L’été est sur le point de commencer en Nouvelle-Zélande (le pays est dans l’hémisphère sud) et l’agence météorologique nationale vient d’annoncer que la Nouvelle Zélande a connu son hiver le plus chaud de tous les temps avec une température de 1,14°C au-dessus de la moyenne, ce qui bat le record de 2013 qui était de 1,08°C au-dessus de la moyenne. Sept des 10 hivers les plus chauds jamais enregistrés en Nouvelle-Zélande ont eu lieu depuis l’an 2000.

Au moment où l’agence météorologique diffusait cette nouvelle inquiétante, la Première Ministre Jacinda Ardern déclarait devant le Parlement le 2 décembre 2020 un état d ‘«urgence climatique». Elle a insisté sur la nécessité d’une action rapide dans l’intérêt des générations futures. Elle a ajouté: «Si nous ne faisons rien face au changement climatique, nous continuerons à vivre avec des situations alarmantes sur nos côtes».

Le programme de décarbonisation de la Nouvelle-Zélande est soutenu par un fonds public de 117 millions d’euros et comprend une élimination progressive du charbon, une obligation pour les agences gouvernementales d’utiliser des véhicules électriques et une norme verte pour les bâtiments publics,

La déclaration d’urgence climatique a été adoptée par 76 voix contre 43. Ainsi, le Parlement néo-zélandais a suivi l’exemple des parlements britannique et irlandais qui furent les premiers à déclarer une «urgence environnementale et climatique». Une douzaine de parlements les ont imités, ainsi que 1 800 communautés locales à travers le monde. Cependant, la déclaration de la Première Ministre n’a pas fait l’unanimité au Parlement. Pour le Parti National néo-zélandais (opposition de centre-droit), cette déclaration peut prêter à confusion, «en faisant croire aux gens que quelque chose d’anormal s’est passé, alors que ce n’est pas le cas»

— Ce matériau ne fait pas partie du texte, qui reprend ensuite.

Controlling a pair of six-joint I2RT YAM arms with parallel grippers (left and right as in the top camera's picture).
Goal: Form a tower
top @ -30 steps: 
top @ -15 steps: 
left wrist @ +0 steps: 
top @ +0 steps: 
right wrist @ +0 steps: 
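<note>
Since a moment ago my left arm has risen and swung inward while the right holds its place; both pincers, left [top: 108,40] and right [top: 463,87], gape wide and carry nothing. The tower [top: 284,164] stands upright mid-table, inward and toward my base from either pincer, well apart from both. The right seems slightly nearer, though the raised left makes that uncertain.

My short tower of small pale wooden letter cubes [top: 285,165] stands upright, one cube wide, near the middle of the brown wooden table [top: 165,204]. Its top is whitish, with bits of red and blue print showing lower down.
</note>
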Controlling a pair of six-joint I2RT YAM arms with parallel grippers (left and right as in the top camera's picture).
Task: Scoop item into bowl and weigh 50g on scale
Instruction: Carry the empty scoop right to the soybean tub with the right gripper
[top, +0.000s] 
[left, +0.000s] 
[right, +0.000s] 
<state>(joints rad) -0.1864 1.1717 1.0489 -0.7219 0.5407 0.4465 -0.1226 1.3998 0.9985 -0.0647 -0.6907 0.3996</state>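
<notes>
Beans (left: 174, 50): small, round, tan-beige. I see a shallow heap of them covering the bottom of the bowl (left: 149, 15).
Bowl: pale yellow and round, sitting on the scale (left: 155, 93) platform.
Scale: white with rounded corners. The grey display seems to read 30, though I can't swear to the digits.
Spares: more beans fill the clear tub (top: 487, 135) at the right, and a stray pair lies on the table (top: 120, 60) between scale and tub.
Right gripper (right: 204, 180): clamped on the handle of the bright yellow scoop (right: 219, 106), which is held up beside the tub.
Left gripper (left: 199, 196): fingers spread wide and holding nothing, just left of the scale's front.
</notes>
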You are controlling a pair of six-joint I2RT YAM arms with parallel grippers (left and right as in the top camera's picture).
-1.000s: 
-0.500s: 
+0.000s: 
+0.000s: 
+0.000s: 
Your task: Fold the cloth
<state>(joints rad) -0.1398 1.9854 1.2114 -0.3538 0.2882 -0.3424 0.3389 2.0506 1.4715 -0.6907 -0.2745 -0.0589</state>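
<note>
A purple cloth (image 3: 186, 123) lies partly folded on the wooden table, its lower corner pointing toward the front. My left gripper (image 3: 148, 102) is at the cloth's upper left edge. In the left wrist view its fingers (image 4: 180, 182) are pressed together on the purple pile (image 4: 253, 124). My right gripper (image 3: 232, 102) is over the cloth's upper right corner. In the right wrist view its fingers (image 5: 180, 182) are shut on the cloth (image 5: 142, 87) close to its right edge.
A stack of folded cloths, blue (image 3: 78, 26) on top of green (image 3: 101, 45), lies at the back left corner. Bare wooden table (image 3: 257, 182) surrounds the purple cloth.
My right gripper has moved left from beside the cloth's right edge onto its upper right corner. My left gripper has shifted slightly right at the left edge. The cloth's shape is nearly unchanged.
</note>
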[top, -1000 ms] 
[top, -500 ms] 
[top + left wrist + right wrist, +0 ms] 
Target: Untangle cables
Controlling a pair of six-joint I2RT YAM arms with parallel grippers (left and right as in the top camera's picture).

La Nouvelle-Zélande fait partie des pays qui se sont engagés à atteindre l’objectif de neutralité carbone pour les gaz à effet de serre d’ici 2050. Le pays, qui compte moins de cinq millions d’habitants, s’est également engagé à produire une énergie 100% renouvelable d’ici 2035.

Le gouvernement néo-zélandais est accusé par certains de ne pas en faire assez pour affirmer sa réputation de pays «propre et vert». En particulier, le groupe Climate Action Tracker estime que les politiques climatiques de la Nouvelle-Zélande sont « insuffisantes » pour atteindre les objectifs définis par l’Accord de Paris de 2015 sur le climat. Greenpeace pour sa part note que l’objectif de neutralité carbone pour 2050 n’inclut pas le méthane, l’une des principales sources d’émissions de gaz à effet de serre dans le pays. L’organisation affirme que le gouvernement veut préserver le secteur agricole qui est vital pour l’économie néo-zélandaise.

Source: New Zealand Herald.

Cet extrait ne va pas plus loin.